Five Years Painting Full Time

How do my Wine Country Traveling Patrons find Me?This month, January, marks my fifth year in business, my decision to paint full time.  What inspired me to do this?  A number of things led me down this extraordinary path.  But if I had to name a single person who inspired me to make this decision, it was a coworker I met when I was suffering from anxiety and working as a corporate consultant, her name was Angela. Angela and I worked together on the same very politically charged government account as project management consultants.  When I think about it, I can’t even believe that I forced myself to work each day.  I found the work so incredibly boring and the management was dreadful. Angela and I worked with a young, insecure, and power hungry consultant from New York. We were quite sure that she was sleeping with the boss. Ick!  And so we'd break the tension by laughing and making jokes. Angela was one month older than me and she was recovering from stage four breast cancer treatments.  Her black hair framed her attractive face in a short-cropped curl.  I always wanted curly hair.  She told me that hers used to be straight too but that it was very common when women lost their hair from chemotherapy for it to grow back in curly.  This made me pause and I became thankful for my hair just the way it was. Angela and I both were both deeply dissatisfied with our jobs.  I wanted to paint and I learned that Angela always wanted to be an interior designer. Unbeknownst to Angela, I looked at her one-day and thought, "why the hell don’t we just do it, why are we staying here?" Angela and I moved on to different project management gigs.
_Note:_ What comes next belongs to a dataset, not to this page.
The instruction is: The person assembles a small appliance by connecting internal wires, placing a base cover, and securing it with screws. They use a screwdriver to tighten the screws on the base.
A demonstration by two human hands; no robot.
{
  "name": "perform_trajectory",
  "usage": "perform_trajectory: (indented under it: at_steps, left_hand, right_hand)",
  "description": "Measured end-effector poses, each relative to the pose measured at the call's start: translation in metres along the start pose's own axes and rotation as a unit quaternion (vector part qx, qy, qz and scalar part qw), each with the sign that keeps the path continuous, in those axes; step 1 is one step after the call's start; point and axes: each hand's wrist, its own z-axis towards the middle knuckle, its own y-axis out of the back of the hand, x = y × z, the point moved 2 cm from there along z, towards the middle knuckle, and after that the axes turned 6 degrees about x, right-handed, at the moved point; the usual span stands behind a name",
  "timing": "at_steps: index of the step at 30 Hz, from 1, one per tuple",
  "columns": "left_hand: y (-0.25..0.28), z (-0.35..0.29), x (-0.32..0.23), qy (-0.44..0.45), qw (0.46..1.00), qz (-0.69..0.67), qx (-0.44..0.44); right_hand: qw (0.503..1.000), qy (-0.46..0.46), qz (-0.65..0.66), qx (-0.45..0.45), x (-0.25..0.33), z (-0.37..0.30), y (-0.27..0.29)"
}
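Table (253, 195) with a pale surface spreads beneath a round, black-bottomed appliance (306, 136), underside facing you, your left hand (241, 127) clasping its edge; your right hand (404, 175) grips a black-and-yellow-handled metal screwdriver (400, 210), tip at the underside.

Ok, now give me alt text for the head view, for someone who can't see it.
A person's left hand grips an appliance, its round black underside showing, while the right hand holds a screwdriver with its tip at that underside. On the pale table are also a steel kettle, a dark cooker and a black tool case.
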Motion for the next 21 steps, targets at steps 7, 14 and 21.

Hers to Hawaii and mine to San Francisco where I had an episode with a self proclaimed born again Christian manager.  One day he actually cornered me into my v-shaped cubicle at PG&E.  I woke up the next morning with a different resolve. I could not again drive for 45 minutes, park, wait for the ferry, and sail into the financial district for yet another hour, one more day, not one more day of my remaining life.  I decided to quit, to find a way to paint, to live the life I was given, and to develop the talent that Wayne Thiebaud himself recognized. I’m blessed to have another year ahead and I’m going to make it the very best that I can.  And I look forward to dedicating my first book to Angela.